サブリース借り上げ家賃の変動条件説明を義務化/国交省

国土交通省は12日、「賃貸住宅管理業者登録規程」と「賃貸住宅管理業務処理準則」を改正した。

 いずれも2011年に施行されたもので、制度創設5年を迎えるに当たり、賃貸住宅管理業務の適正化を一層促進することを目的に、今年3月に「賃貸住宅管理業者登録制度に係る検討会」(座長:中城康彦明海大学不動産学部長)の取りまとめた対応策を踏まえ、改正を行なった。

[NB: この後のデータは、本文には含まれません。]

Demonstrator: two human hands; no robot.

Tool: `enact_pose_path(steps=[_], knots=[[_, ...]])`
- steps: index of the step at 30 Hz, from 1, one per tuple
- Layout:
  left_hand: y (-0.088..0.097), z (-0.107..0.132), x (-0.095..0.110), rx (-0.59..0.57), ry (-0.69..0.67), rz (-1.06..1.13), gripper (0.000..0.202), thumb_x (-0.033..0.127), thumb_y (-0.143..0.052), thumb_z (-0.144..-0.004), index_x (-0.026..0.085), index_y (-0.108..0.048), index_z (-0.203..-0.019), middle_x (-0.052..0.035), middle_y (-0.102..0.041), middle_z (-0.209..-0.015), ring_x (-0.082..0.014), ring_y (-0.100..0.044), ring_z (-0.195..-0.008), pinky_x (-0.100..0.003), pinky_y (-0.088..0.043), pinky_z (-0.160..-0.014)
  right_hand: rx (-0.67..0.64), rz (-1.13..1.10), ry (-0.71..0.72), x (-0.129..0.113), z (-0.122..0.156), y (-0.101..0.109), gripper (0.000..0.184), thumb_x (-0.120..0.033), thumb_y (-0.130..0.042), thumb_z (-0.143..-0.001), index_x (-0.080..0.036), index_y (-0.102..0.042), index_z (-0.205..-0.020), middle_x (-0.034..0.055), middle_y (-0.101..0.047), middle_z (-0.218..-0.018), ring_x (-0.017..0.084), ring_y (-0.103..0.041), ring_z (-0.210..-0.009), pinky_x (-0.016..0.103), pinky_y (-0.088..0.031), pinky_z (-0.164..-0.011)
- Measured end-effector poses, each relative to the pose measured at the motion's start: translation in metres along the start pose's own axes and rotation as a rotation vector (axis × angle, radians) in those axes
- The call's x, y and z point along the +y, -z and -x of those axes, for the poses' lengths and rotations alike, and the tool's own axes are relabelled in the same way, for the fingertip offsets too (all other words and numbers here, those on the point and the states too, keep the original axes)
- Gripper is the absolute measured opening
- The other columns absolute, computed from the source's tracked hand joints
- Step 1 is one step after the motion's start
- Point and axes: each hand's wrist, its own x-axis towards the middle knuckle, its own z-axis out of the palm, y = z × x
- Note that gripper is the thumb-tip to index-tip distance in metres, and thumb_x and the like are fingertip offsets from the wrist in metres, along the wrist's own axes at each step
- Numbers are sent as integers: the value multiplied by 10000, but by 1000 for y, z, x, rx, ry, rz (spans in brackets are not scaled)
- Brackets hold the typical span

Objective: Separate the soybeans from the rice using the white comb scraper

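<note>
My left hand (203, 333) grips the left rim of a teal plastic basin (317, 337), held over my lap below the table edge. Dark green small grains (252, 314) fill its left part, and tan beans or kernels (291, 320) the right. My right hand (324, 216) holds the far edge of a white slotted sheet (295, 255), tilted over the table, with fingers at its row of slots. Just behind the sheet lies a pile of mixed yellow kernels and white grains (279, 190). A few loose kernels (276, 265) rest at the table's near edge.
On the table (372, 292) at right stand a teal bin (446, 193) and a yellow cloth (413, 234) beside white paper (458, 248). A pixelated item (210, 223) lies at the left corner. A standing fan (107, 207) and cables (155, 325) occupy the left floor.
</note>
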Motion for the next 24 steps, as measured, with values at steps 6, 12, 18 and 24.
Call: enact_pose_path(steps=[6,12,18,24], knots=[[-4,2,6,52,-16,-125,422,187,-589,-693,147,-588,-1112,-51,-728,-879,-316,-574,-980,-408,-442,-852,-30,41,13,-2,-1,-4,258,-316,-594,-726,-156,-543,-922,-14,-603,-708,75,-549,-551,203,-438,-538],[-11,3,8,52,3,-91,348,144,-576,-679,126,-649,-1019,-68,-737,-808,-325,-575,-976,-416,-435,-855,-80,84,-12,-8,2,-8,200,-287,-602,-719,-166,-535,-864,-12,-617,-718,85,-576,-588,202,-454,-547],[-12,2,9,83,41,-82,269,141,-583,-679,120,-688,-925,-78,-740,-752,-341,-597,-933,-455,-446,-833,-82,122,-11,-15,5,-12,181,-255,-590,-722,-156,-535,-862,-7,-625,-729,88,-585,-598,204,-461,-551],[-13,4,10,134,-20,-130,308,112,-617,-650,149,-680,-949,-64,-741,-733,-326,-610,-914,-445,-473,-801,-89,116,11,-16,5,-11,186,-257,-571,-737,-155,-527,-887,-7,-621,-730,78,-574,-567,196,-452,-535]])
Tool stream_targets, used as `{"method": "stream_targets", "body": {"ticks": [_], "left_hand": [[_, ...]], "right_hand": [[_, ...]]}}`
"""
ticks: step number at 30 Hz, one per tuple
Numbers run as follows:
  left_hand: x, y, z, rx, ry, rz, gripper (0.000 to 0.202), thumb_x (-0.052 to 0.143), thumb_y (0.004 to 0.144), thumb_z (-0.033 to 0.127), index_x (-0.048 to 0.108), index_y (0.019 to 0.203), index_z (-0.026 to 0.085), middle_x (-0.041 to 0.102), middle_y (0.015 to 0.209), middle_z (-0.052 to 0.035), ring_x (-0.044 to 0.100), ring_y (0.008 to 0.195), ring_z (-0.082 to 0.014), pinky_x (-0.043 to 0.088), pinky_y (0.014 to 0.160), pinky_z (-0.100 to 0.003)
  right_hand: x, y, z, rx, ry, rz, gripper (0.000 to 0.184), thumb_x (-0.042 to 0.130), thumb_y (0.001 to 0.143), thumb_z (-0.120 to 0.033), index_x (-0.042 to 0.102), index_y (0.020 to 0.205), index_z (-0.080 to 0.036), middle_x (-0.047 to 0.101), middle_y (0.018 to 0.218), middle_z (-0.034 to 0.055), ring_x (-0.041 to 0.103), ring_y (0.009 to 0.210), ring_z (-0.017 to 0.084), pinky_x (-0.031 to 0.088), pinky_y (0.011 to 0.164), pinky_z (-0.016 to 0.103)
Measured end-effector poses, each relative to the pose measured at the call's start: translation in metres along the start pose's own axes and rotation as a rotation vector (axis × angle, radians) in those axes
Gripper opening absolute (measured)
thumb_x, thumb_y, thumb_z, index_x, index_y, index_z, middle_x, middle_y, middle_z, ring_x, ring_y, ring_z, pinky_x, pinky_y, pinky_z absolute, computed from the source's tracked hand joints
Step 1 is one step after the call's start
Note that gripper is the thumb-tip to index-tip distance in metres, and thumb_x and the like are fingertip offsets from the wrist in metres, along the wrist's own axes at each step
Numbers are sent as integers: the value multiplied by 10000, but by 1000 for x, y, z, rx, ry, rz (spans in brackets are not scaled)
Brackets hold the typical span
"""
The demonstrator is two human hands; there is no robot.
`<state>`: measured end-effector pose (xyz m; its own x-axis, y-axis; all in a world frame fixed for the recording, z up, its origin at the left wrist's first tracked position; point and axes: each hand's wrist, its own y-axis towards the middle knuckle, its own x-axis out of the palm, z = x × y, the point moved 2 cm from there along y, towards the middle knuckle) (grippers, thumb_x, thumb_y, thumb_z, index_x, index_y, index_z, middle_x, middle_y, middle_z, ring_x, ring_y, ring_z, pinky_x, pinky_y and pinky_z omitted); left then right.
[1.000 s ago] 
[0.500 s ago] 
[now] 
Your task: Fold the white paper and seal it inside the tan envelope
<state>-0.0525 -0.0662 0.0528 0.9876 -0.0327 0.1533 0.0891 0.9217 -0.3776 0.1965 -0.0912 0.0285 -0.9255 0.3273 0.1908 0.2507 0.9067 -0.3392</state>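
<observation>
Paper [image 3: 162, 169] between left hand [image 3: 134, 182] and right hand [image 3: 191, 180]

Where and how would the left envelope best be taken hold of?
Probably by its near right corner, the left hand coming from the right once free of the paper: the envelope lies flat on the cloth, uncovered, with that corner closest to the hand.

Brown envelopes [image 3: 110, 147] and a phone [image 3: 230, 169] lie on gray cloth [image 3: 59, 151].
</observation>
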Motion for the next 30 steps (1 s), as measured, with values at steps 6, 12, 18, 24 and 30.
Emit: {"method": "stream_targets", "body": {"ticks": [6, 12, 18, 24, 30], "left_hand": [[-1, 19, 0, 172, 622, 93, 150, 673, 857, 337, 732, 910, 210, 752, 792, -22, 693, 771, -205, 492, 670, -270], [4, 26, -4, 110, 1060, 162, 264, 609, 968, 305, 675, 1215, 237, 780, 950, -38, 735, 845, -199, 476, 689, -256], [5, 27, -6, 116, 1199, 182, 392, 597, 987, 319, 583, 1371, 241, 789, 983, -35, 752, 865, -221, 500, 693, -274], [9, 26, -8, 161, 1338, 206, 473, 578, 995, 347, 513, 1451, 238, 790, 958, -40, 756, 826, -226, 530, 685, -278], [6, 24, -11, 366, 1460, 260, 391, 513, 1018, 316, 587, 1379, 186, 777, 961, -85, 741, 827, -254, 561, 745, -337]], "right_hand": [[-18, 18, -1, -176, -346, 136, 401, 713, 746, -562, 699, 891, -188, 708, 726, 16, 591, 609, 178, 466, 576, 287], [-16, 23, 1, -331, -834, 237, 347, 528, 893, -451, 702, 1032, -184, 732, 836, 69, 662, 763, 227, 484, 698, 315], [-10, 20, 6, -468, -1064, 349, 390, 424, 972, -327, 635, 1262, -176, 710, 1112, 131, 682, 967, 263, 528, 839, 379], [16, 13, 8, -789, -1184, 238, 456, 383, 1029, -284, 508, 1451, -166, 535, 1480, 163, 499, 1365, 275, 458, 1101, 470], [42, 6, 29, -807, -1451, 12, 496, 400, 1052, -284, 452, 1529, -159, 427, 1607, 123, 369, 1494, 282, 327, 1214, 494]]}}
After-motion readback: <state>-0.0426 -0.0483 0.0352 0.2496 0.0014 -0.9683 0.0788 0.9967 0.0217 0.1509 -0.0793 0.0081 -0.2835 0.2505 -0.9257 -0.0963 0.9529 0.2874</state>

 賃貸住宅管理業者登録規程では、賃貸住宅管理業者の登録に際し、事業所ごとに「管理事務に関し6年以上の実務経験者」または「同程度の実務経験者」の設 置を義務化。その他、国への業務状況報告の簡素化を目的に、業務および財産の分別管理等の状況の国への報告に際しての管理実績の記入項目の削減などを実施 する。

 賃貸住宅管理業務処理準則については、賃貸人に対する管理受託契約、および転貸の場合の賃貸人に対する賃貸借契約に関して、重要事項説明と契約成立時の書面交付を行なう際に、実務経験者等であることを示す書面を提示した上での説明、書面の交付・記名押印を義務化する。
 さらに、サブリース事業において、貸し主へ説明等すべき重要事項として、借賃・将来の借賃変動に係る条件に関する事項を明記。サブリース事業者から基幹 事務の一括再委託を受ける登録業者に対し、貸し主への重要事項の説明や契約成立時の書面交付・管理事務報告を義務化する。

 施行日は9月1日から。しかし、実務経験者等の設置や実務経験者等による重要事項の説明等に係る規程については、実務経験者等を設置するための期間を考慮し、18年6月30日まで経過措置を設ける。